WHAT YOU HAVE TO DO => Search the data for the word "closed" and copy every line where it occurs.

SUPPLIED MATERIAL =>

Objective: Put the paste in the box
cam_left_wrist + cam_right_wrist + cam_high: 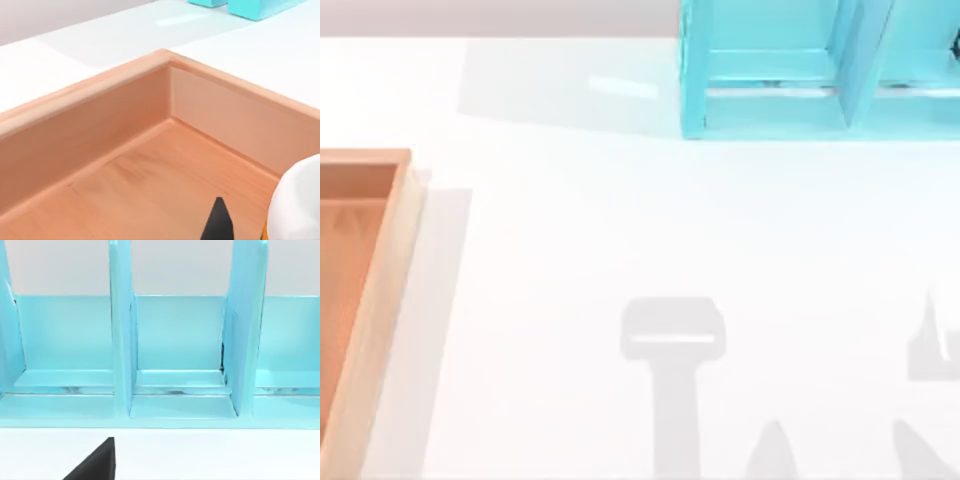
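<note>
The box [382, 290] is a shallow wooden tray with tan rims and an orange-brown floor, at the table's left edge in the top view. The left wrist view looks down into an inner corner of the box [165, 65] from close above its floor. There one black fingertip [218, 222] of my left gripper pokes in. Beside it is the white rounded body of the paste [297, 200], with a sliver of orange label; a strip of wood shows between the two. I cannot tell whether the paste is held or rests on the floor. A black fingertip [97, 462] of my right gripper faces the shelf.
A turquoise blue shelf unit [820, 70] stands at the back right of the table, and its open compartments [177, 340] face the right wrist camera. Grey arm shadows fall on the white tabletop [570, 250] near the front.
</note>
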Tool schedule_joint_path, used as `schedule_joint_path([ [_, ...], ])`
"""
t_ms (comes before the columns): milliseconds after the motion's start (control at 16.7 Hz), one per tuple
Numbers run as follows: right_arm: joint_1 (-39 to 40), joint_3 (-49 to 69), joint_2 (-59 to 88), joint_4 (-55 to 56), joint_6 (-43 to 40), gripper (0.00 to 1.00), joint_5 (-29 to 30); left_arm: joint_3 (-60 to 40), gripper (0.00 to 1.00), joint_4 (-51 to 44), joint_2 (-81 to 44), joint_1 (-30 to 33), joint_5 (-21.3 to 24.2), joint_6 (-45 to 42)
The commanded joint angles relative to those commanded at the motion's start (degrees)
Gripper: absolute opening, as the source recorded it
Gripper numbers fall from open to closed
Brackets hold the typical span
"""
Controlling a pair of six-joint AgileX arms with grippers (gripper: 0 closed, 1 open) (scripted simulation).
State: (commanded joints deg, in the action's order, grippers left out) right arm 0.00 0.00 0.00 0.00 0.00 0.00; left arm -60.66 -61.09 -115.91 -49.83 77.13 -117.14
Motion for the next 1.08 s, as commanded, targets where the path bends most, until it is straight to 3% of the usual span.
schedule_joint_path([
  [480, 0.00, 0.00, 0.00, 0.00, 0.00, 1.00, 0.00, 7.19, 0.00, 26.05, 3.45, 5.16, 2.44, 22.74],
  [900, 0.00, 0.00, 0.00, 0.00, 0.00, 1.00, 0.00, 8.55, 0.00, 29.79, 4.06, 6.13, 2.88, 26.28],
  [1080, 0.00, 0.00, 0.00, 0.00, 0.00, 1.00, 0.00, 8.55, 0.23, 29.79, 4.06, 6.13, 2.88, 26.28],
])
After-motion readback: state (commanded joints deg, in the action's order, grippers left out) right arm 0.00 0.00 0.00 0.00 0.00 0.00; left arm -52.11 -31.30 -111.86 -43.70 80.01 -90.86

RESULT OF THE EXERCISE =>
Gripper numbers fall from open to closed
Controlling a pair of six-joint AgileX arms with grippers (gripper: 0 closed, 1 open) (scripted simulation).

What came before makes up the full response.